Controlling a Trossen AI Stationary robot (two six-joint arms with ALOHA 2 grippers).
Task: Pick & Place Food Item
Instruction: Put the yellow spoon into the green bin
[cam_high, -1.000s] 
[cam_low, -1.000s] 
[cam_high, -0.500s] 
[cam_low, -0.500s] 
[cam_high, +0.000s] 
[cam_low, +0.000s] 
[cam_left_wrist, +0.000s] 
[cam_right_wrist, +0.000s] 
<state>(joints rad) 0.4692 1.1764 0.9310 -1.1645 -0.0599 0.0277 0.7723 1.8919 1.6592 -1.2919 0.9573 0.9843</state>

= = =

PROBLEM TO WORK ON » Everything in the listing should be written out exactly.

OUTPUT OF THE TASK »
Controlling a Trossen AI Stationary robot (two six-joint arms with ALOHA 2 grippers).
Task: Pick & Place Food Item
Instruction: Put the yellow spoon into the green bin
[cam_high, -1.000s] 
[cam_low, -1.000s] 
[cam_high, -0.500s] 
[cam_low, -0.500s] 
[cam_high, +0.000s] 
[cam_low, +0.000s] 
[cam_left_wrist, +0.000s] 
[cam_right_wrist, +0.000s] 
<state>(joints rad) 0.4692 1.1764 0.9310 -1.1645 -0.0599 0.0277 0.7723 1.8919 1.6592 -1.2919 0.9573 0.9843</state>

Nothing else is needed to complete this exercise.